From now on, the losses of the officers would be so great as to leave the unit almost leaderless. On May 8th, all the senior officers would be dead or wounded. Gault was again badly wounded. This left Hugh Niven, known as Hughie, in command as a Lieutenant.
So begins a tradition, in the Pats, of promoting from within.
It's ironic that the most elite unit of the CEF was the most meritorious. They could not bear to have outsiders come in and lead their men. Only another Pat could do that. They also could not take a safe job and leave their men in danger.
The Pats vigorously promoted from the ranks. Pearson who was the Lt Col by the armistice had been a lance corporal in 1915.

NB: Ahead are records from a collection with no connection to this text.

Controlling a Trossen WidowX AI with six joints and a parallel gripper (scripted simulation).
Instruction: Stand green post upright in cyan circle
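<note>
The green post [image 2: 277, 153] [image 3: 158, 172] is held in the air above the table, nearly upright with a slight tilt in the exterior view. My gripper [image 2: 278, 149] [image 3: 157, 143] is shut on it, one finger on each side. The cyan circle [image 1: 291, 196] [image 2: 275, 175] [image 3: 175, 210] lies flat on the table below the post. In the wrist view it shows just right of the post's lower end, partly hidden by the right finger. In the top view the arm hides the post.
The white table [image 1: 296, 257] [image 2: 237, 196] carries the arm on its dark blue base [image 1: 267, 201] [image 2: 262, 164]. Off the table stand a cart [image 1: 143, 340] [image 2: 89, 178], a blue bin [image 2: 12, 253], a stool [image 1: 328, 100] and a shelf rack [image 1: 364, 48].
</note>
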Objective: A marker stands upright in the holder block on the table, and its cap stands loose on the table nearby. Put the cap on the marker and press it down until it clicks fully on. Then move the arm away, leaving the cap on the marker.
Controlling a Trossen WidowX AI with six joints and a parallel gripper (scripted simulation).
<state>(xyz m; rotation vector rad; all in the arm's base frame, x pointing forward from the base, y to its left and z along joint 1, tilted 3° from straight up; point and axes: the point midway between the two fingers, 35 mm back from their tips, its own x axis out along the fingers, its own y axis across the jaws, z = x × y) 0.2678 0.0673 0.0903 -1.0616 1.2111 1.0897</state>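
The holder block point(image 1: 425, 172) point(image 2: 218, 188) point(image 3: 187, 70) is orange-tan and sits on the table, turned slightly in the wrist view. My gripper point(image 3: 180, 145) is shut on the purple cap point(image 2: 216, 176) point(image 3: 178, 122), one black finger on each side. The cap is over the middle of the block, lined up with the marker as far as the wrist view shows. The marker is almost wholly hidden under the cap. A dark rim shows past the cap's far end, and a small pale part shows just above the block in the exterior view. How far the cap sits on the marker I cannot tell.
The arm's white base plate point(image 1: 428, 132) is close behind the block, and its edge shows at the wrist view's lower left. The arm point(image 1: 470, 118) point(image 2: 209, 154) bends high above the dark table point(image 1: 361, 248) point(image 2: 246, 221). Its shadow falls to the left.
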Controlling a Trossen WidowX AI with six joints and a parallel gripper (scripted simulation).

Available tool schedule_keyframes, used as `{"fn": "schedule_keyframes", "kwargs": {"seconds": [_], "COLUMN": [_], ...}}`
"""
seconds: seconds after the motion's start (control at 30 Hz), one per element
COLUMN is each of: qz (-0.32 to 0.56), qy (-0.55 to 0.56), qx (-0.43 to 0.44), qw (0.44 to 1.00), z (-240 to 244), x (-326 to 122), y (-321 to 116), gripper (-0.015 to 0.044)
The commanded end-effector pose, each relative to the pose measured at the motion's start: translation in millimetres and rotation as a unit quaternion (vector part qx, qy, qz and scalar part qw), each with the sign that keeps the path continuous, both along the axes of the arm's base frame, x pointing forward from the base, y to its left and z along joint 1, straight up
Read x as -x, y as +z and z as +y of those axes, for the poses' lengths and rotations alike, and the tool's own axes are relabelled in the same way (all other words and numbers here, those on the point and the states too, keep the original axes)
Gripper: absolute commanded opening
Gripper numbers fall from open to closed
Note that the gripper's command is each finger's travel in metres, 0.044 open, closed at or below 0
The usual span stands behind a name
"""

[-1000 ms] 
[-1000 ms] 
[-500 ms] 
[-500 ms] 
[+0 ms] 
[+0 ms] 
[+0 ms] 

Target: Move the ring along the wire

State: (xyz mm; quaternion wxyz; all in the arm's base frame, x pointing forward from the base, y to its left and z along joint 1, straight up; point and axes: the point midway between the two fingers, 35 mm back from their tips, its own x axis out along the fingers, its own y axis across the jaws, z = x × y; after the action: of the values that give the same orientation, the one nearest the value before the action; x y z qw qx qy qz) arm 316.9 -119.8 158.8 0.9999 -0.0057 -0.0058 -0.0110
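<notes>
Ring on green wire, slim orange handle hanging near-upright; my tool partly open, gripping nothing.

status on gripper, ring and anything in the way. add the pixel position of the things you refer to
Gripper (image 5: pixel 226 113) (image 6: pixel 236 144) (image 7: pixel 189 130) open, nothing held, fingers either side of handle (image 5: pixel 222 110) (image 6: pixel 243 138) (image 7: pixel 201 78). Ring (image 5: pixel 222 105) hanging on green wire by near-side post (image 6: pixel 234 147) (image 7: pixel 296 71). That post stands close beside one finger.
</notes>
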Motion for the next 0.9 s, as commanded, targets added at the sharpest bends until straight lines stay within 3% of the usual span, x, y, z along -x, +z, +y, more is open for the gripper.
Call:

This devotion also meant that no wound would hold them back from returning. No matter how badly wounded, officers from the Pats always seemed to return to duty. Hammie even comes back later in 1916 with his left leg amputated 10 inches above the knee.
This devotion means that no safe job will be tolerated for long. As we will see in the case of Talbot Papineau. Even when the return meant certain death.
This devotion meant that time also was not a barrier. Hughie Niven, crushed by his experience is sent back to Canada as an act of mercy before the end of the war. But he returns in the 1930's as its CO.
W J "Shorty" Colquhoun, (He is 6 foot 7 inches tall) is captured on Feb 28th and spends the entire war as POW. He attempted to escape 17 times.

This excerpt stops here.